Imphal: Irom Chanu Sharmila, who has been on hunger strike for more than 16 years, on Wednesday refused to appear before a court in Manipur, northeastern India.

The 44-year-old Marathon hunger striker, known as “Iron Lady of Manipur,” was supposed to appear before Judicial Magistrate First Class, Imphal West. However, she was directed to appear before JMIC Imphal as the judge of the other court was on leave.

Sharmila, who is on hunger strike to oppose the draconian Armed Forces Special Powers Act (AFSPA), refused to appear before the court. The court fixed May 31 as the next date of hearing, kanglaonline.com reported.

Sharmila has appeared before the court every fortnight since the second week of March in connection with a case filed by Imphal City police station under Section 309 (attempting to commit suicide).

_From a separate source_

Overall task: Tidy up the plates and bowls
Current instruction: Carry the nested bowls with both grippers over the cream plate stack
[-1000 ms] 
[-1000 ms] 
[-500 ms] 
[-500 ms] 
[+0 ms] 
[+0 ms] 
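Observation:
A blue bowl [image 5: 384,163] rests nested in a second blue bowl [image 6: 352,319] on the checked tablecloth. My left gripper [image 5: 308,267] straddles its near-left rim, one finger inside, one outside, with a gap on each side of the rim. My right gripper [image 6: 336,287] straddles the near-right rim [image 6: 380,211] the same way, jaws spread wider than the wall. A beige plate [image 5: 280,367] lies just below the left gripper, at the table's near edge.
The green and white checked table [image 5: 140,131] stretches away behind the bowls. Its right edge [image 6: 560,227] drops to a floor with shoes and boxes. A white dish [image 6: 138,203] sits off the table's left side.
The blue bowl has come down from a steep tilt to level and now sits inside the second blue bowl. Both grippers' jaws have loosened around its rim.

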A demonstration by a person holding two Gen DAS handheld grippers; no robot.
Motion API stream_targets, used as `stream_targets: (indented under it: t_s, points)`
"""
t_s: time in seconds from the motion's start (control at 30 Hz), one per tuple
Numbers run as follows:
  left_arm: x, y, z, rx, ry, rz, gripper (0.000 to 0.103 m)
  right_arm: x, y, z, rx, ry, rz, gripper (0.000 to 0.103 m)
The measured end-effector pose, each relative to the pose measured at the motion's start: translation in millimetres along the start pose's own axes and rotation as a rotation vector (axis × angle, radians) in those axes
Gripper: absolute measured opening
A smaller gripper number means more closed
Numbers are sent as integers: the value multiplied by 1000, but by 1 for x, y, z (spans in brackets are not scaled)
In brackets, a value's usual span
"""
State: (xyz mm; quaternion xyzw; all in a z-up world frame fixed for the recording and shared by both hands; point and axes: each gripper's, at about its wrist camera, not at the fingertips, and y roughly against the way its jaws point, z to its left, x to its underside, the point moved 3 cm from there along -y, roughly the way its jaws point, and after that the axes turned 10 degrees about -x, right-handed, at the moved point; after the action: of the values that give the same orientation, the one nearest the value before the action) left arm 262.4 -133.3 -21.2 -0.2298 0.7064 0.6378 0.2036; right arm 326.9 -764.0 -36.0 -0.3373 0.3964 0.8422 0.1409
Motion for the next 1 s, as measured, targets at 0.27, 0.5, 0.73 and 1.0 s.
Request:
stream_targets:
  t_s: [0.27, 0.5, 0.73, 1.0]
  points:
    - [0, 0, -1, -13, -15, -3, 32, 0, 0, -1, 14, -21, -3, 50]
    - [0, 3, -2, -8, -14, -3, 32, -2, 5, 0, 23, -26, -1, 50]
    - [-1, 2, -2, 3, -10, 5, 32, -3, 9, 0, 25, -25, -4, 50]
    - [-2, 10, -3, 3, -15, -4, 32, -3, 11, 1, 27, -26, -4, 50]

She had staged hunger strike at a park in the state capital in February this year. City police station has already submitted a charge sheet against Sharmila.

Sharmila started her strike on November 2, 2000, refusing food and water. She is now called “the world’s longest hunger striker.” On International Women’s Day, 2014 she was voted the top woman icon of India by MSN Poll. Amnesty International has declared her a prisoner of conscience.

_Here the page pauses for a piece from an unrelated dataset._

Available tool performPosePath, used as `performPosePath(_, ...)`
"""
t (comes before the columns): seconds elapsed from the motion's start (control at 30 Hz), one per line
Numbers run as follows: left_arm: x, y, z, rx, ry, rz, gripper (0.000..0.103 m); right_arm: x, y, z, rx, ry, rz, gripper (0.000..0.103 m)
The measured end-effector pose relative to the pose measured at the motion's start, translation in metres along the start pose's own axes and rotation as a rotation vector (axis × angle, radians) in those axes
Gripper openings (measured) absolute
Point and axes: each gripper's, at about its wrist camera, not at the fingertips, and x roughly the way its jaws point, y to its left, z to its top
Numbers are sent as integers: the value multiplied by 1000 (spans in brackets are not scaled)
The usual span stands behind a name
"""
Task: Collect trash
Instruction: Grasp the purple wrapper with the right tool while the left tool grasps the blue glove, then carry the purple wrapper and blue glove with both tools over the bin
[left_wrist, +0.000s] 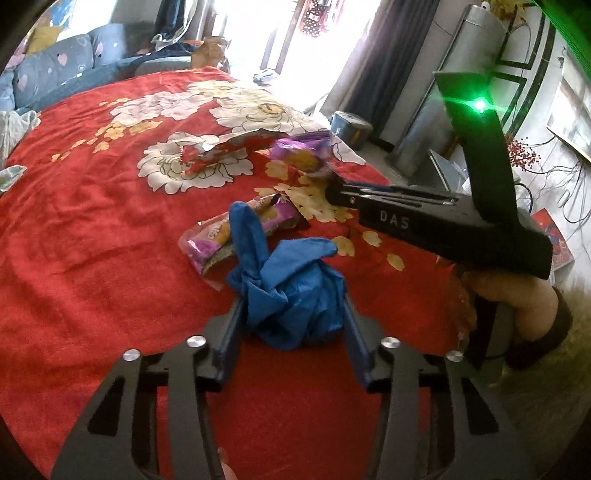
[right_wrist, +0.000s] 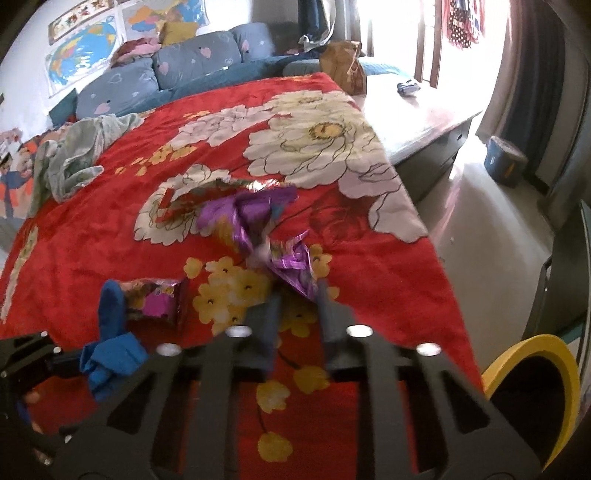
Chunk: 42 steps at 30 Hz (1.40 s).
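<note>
A crumpled blue glove (left_wrist: 295, 295) lies on the red floral blanket (left_wrist: 92, 221), and my left gripper (left_wrist: 293, 306) is shut on it, a finger pressing each side. In the right wrist view the glove (right_wrist: 110, 354) shows at lower left. My right gripper (right_wrist: 297, 291) is shut on the near corner of a crinkled purple wrapper (right_wrist: 251, 218). The left wrist view shows that gripper (left_wrist: 330, 181) reaching in from the right to the wrapper (left_wrist: 295, 153). A second purple snack wrapper (left_wrist: 225, 236) lies just behind the glove. A red and silver wrapper (left_wrist: 218, 151) lies farther back.
A yellow-rimmed bin (right_wrist: 532, 369) stands off the bed at lower right. A grey-green cloth (right_wrist: 74, 155) lies bunched at the blanket's left, cushions (right_wrist: 122, 88) behind it. A brown paper bag (right_wrist: 343, 62), a low bench (right_wrist: 417, 110) and a blue bucket (right_wrist: 506, 158) stand beyond the bed.
</note>
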Motion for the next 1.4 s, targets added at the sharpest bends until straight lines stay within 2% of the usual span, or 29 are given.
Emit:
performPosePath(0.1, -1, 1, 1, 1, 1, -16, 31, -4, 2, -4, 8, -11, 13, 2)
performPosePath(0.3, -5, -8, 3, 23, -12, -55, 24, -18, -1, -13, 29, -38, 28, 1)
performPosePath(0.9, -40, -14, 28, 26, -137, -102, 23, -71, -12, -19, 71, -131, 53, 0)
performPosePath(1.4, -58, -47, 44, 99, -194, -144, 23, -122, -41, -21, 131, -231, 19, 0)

The Indian government passed the AFSPA in 1958 that grants security forces the power to search properties without a warrant, and to arrest people, and to use deadly force if there is “reasonable suspicion” that a person is acting against the state. The law is applicable in the seven northeastern Indian states and Jammu and Kashmir in the north.

Sharmila began her hunger strike after soldiers of the Assam Rifles, one of the Indian paramilitary forces, shot dead 10 people waiting at a bus stop in Malom, a town in the Imphal Valley of Manipur. The victims included a 62-year-old woman, and 18-year-old Sinam Chandramani, a 1988 National Bravery Award winner.

Sharmila’s primary demand is the repeal of AFSPA. She has vowed not to eat, drink, comb her hair or look in a mirror until the law was repealed.

Sharmila has been regularly released and re-arrested every year since her hunger strike began.

In 2011 the Save Sharmila Solidarity Campaign was launched to highlight Sharmila’s struggle and Pune University announced a scholarship program for 39 female Manipuri students to take degree courses in honor of ISharmila’s 39 years of age.

On March 28 this year, she was released from judicial custody as an Imphal court rejected charges against her. Sharmila kept her vow of neither entering her house nor meeting her mother until the government repeals AFSPA and went to continue her fast at Shahid Minar, Imphal on the same day of her release. She was again arrested by the police under the same charge of attempt to commit suicide by means of indefinite fast.

Sharmila was awarded the 2007 Gwangju Prize for Human Rights, which is given to “an outstanding person or group, active in the promotion and advocacy of Peace, Democracy and Human Rights.” She shared the award with Lenin Raghuvanshi of People’s Vigilance Committee on Human Rights, a northeastern Indian human rights organization.

In 2010, she won a lifetime achievement award from the Asian Human Rights Commission. Later that year, she won the Rabindranath Tagore Peace Prize of the Indian Institute of Planning and Management, and the Sarva Gunah Sampannah “Award for Peace and Harmony” from the Signature Training Centre.

In 2013 Amnesty International declared her a Prisoner of conscience, and said she “is being held solely for a peaceful expression of her beliefs.” The influence made by Irom Sharmila is often considered as powerful as the influences by personalities in the past and present.